→ **PROMPT**:
In the listing below, transcribe the line that contains "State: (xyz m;" and all lines following it, ending with the last line. Add nothing.

→ **MATERIAL PROVIDED**:
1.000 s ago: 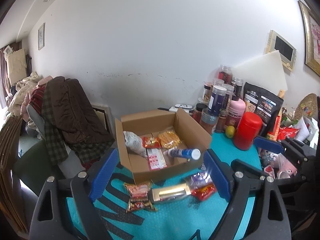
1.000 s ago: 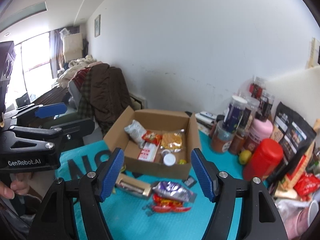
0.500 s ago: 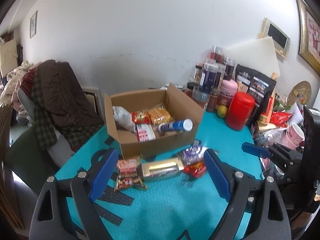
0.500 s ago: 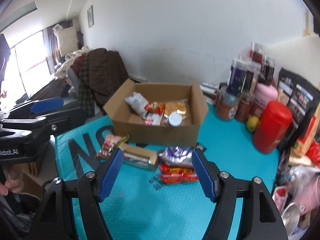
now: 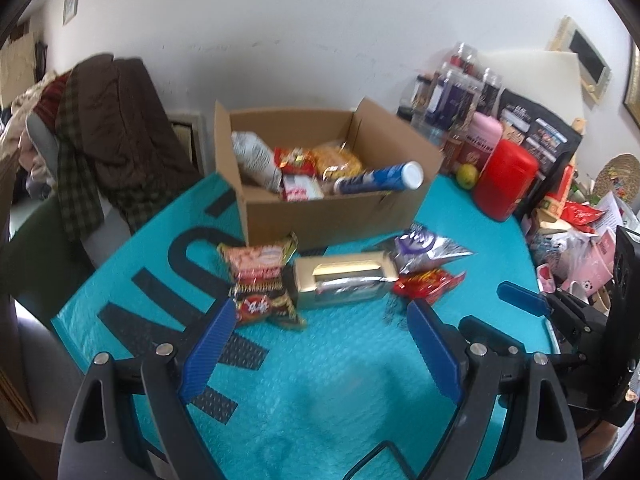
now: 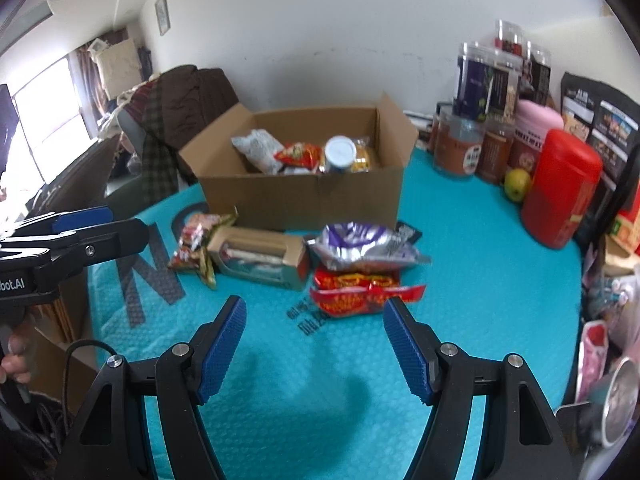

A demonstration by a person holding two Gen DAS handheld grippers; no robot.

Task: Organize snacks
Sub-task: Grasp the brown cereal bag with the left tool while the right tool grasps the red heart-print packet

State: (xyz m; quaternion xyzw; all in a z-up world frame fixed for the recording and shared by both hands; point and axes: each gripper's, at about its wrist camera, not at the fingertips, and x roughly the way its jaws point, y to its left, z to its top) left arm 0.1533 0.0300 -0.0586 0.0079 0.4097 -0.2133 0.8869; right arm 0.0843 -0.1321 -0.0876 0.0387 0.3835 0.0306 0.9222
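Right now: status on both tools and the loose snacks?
Left tool open, empty. Right tool open, empty, facing red packet. Gold box and packets loose before cardboard box. Path unobstructed.

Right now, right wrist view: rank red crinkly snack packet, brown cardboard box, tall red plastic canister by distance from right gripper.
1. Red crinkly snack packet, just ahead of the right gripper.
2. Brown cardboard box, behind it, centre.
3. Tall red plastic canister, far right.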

→ **ANSWER TO THE PROBLEM**:
State: (xyz m; quaternion xyzw; all in a z-up world frame fixed for the recording and shared by both hands; point and axes: each gripper's, at about its wrist camera, not at the fingertips, and x roughly the way its jaws point, y to its left, z to its top) left arm 0.1533 0.0300 -0.0586 0.0079 0.4097 -0.2133 0.8869; right arm 0.0843 -0.1321 -0.0876 0.0387 0.3835 0.0306 0.9222
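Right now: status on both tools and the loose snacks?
Left tool open, empty. Right tool open, empty, facing red packet. Gold box and packets loose before cardboard box. Path unobstructed.

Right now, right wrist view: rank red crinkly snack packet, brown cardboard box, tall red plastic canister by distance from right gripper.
1. Red crinkly snack packet, just ahead of the right gripper.
2. Brown cardboard box, behind it, centre.
3. Tall red plastic canister, far right.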

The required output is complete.